Only one number is wanted here: how many lines of the data hold "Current".

*** Block opens ***

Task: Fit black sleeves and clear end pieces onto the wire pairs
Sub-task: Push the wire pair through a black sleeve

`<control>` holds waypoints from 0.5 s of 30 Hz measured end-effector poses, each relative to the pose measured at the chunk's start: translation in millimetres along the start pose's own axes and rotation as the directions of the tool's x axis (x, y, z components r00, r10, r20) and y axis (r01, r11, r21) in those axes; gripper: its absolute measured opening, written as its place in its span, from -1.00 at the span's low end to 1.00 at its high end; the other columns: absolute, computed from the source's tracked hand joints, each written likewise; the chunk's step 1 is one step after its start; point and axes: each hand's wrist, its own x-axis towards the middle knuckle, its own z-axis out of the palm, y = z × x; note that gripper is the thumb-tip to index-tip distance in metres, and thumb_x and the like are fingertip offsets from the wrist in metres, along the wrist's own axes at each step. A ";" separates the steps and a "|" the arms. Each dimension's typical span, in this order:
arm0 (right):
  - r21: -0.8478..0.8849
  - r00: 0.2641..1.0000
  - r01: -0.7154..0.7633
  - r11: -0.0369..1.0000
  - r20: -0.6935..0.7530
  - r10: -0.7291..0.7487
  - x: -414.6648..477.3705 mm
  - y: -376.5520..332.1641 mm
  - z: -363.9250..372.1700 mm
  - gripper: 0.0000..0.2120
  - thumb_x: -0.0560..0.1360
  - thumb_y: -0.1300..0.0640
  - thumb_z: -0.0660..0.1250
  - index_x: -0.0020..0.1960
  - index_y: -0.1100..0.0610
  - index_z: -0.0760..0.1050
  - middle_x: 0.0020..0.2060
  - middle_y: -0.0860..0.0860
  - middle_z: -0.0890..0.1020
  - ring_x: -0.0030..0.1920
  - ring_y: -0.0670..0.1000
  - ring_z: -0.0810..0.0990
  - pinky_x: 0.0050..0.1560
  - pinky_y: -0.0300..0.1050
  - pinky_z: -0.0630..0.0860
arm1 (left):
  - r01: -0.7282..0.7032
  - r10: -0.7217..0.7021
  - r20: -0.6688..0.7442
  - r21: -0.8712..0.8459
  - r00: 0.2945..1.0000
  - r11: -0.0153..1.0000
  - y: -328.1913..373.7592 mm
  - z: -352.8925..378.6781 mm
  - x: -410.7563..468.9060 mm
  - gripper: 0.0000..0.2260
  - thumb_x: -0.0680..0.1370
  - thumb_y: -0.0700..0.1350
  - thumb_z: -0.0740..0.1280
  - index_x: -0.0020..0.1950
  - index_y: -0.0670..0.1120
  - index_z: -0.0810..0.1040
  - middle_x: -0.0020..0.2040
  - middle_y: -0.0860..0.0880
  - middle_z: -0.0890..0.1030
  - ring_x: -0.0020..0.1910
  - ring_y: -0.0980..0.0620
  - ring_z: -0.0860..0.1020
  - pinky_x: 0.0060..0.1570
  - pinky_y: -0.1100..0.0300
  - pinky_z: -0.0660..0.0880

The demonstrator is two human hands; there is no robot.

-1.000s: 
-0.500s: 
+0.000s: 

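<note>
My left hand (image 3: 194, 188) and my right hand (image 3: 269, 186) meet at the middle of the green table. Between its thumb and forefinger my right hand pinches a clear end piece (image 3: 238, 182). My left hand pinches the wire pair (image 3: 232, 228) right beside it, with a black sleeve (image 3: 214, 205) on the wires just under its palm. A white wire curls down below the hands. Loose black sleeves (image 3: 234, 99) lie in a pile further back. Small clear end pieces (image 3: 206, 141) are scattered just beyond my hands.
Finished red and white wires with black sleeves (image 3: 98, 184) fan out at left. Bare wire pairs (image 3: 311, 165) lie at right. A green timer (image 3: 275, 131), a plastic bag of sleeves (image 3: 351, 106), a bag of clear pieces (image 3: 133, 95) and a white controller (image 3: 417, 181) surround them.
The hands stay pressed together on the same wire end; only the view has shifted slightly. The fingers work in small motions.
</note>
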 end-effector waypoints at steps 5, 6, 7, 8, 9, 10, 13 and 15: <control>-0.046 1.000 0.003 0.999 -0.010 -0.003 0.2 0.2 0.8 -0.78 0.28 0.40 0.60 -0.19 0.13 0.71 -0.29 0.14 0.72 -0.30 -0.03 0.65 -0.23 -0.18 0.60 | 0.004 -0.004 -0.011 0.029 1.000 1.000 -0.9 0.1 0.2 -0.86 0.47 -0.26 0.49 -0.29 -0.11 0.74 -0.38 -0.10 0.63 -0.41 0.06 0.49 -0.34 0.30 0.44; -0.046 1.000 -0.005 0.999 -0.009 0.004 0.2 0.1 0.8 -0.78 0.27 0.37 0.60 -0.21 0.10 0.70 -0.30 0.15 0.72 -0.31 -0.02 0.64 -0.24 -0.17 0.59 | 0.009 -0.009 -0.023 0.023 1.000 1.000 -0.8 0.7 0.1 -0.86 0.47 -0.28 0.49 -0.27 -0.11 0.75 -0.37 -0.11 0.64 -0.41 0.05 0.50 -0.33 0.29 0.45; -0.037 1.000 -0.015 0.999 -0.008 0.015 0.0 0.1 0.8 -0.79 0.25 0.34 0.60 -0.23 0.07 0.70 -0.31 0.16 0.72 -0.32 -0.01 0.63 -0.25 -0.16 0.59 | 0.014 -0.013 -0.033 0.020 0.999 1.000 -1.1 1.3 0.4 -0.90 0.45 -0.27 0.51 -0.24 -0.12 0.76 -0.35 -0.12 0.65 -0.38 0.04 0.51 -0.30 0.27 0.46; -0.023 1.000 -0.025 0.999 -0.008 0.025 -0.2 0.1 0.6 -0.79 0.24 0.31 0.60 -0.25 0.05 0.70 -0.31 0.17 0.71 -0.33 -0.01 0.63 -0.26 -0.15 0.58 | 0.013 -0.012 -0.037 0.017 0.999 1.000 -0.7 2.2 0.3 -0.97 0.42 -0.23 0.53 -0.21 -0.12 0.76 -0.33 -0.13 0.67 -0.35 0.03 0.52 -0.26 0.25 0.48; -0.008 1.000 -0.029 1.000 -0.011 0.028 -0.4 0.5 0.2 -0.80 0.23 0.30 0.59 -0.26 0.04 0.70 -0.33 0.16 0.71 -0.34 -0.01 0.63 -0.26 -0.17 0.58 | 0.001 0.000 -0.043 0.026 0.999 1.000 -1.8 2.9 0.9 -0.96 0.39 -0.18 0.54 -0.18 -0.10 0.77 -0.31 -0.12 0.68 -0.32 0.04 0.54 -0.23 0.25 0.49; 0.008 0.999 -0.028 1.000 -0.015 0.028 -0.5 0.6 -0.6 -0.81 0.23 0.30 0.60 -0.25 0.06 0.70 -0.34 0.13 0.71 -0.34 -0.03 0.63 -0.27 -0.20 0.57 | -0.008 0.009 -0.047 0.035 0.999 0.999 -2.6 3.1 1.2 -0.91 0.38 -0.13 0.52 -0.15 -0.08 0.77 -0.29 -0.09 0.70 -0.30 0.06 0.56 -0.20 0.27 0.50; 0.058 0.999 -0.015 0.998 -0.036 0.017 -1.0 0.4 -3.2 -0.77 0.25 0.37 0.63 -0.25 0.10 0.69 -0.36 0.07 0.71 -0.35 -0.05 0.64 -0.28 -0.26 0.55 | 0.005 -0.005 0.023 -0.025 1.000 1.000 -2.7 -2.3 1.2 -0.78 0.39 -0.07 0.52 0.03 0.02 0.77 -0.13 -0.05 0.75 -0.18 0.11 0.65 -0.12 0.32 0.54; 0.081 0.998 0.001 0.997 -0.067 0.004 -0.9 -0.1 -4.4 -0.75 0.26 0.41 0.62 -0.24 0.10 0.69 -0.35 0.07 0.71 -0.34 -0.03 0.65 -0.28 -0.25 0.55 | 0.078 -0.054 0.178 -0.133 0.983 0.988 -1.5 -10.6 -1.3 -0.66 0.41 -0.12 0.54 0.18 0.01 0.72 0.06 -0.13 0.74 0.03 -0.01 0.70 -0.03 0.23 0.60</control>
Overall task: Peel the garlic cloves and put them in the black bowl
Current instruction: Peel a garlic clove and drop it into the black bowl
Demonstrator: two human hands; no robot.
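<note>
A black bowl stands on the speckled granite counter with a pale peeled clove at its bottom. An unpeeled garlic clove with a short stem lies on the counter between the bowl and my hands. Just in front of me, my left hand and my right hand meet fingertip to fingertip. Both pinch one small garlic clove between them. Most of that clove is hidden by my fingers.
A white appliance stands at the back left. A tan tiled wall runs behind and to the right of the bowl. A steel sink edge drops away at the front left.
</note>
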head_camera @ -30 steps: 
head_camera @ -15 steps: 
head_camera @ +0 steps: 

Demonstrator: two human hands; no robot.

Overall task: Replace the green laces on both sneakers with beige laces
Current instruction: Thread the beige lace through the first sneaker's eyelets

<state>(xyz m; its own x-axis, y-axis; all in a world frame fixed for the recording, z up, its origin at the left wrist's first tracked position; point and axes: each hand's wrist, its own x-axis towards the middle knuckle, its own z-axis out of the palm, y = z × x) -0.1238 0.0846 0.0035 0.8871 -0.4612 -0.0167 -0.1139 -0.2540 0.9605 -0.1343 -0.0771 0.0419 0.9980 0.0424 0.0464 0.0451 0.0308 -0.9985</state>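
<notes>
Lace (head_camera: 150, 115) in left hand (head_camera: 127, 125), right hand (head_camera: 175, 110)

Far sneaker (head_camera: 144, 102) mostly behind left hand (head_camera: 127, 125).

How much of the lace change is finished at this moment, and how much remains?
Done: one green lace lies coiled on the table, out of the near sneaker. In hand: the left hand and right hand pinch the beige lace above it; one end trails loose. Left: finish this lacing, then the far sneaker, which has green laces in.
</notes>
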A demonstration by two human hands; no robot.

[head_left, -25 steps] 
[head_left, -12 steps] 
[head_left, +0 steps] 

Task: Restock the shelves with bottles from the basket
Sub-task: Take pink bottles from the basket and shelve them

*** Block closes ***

• _Completed task_
2